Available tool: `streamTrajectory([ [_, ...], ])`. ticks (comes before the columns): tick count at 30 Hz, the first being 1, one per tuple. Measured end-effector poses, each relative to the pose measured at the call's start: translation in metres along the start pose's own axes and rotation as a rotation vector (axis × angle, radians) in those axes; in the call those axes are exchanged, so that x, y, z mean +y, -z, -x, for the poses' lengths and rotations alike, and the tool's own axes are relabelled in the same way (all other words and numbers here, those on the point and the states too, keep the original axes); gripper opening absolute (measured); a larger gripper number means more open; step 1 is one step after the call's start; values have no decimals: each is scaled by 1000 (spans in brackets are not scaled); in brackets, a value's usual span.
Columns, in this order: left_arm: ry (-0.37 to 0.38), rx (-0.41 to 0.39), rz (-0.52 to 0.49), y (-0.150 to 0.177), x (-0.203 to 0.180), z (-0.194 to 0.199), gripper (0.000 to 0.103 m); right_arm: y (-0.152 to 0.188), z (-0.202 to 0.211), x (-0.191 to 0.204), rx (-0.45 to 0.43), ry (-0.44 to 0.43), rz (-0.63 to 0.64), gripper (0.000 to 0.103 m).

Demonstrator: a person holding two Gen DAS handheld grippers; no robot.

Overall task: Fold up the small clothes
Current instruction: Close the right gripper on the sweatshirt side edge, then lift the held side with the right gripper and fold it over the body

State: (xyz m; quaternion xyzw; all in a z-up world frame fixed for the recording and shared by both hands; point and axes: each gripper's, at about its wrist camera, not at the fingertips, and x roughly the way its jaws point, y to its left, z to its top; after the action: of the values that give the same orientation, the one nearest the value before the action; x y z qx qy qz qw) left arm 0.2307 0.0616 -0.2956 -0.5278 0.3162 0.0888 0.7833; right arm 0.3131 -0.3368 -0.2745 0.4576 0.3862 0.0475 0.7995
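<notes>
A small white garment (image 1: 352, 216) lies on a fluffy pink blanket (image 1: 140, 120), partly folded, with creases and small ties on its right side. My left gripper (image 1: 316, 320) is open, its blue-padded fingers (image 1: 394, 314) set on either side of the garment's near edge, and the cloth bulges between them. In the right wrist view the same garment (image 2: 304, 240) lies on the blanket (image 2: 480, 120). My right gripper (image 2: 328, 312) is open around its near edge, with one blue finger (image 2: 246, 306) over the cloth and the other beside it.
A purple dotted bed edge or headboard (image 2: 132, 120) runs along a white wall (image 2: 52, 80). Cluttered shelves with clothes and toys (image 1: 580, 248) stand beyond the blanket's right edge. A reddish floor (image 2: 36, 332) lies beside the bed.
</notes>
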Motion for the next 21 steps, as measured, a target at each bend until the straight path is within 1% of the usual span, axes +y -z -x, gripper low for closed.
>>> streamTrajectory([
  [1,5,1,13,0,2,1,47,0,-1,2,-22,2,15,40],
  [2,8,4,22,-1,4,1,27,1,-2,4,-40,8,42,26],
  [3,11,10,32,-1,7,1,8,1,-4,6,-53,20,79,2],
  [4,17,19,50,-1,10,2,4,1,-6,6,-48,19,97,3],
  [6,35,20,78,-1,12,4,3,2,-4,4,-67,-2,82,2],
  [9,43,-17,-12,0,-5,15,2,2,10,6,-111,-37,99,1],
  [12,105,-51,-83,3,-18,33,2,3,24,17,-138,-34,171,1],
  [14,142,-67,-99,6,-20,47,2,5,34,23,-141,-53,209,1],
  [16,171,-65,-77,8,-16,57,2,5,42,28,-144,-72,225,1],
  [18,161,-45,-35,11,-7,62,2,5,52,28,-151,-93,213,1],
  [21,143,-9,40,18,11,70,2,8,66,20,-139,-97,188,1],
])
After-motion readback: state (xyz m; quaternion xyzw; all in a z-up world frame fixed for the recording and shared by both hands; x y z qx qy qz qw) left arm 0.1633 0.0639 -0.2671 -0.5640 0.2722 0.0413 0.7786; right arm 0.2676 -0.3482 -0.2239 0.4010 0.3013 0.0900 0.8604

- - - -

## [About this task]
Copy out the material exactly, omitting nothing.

## [Reply to the task]
Available tool: `streamTrajectory([ [_, ...], ])`. ticks (comes before the columns): tick count at 30 Hz, the first being 1, one per tuple. Measured end-effector poses, each relative to the pose measured at the call's start: translation in metres along the start pose's own axes and rotation as a rotation vector (axis × angle, radians) in those axes; in the call those axes are exchanged, so that x, y, z mean +y, -z, -x, for the poses' lengths and rotations alike, and the tool's own axes are relabelled in the same way (all other words and numbers here, those on the point and the states too, keep the original axes); gripper opening absolute (measured); a larger gripper number means more open; step 1 is one step after the call's start; values have no decimals: each is scaled by 1000 (spans in brackets are not scaled); in brackets, a value's usual span.
Columns, in this order: left_arm: ry (-0.37 to 0.38), rx (-0.41 to 0.39), rz (-0.52 to 0.49), y (-0.150 to 0.177), x (-0.203 to 0.180), z (-0.194 to 0.199), gripper (0.000 to 0.103 m); right_arm: y (-0.152 to 0.188), z (-0.202 to 0.211), x (-0.191 to 0.204), rx (-0.45 to 0.43), ry (-0.44 to 0.43), rz (-0.63 to 0.64), gripper (0.000 to 0.103 m).

Demonstrator: a person holding two Gen DAS handheld grippers; no robot.

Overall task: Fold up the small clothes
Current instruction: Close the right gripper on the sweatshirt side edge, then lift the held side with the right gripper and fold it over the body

State: (xyz m; quaternion xyzw; all in a z-up world frame fixed for the recording and shared by both hands; point and axes: each gripper's, at about its wrist camera, not at the fingertips, and x roughly the way its jaws point, y to its left, z to its top; after the action: of the values that give the same orientation, the one nearest the value before the action; x y z qx qy qz qw) left arm 0.2307 0.0616 -0.2956 -0.5278 0.3162 0.0888 0.7833; right arm 0.3131 -0.3368 -0.2745 0.4576 0.3862 0.0475 0.7995
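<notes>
A small white garment (image 1: 352, 216) lies on a fluffy pink blanket (image 1: 140, 120), partly folded, with creases and small ties on its right side. My left gripper (image 1: 316, 320) is open, its blue-padded fingers (image 1: 394, 314) set on either side of the garment's near edge, and the cloth bulges between them. In the right wrist view the same garment (image 2: 304, 240) lies on the blanket (image 2: 480, 120). My right gripper (image 2: 328, 312) is open around its near edge, with one blue finger (image 2: 246, 306) over the cloth and the other beside it.
A purple dotted bed edge or headboard (image 2: 132, 120) runs along a white wall (image 2: 52, 80). Cluttered shelves with clothes and toys (image 1: 580, 248) stand beyond the blanket's right edge. A reddish floor (image 2: 36, 332) lies beside the bed.
</notes>
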Motion for the next 21 steps, as measured, a target at each bend until the straight path is within 1% of the usual span, axes +y -z -x, gripper low for closed.
>>> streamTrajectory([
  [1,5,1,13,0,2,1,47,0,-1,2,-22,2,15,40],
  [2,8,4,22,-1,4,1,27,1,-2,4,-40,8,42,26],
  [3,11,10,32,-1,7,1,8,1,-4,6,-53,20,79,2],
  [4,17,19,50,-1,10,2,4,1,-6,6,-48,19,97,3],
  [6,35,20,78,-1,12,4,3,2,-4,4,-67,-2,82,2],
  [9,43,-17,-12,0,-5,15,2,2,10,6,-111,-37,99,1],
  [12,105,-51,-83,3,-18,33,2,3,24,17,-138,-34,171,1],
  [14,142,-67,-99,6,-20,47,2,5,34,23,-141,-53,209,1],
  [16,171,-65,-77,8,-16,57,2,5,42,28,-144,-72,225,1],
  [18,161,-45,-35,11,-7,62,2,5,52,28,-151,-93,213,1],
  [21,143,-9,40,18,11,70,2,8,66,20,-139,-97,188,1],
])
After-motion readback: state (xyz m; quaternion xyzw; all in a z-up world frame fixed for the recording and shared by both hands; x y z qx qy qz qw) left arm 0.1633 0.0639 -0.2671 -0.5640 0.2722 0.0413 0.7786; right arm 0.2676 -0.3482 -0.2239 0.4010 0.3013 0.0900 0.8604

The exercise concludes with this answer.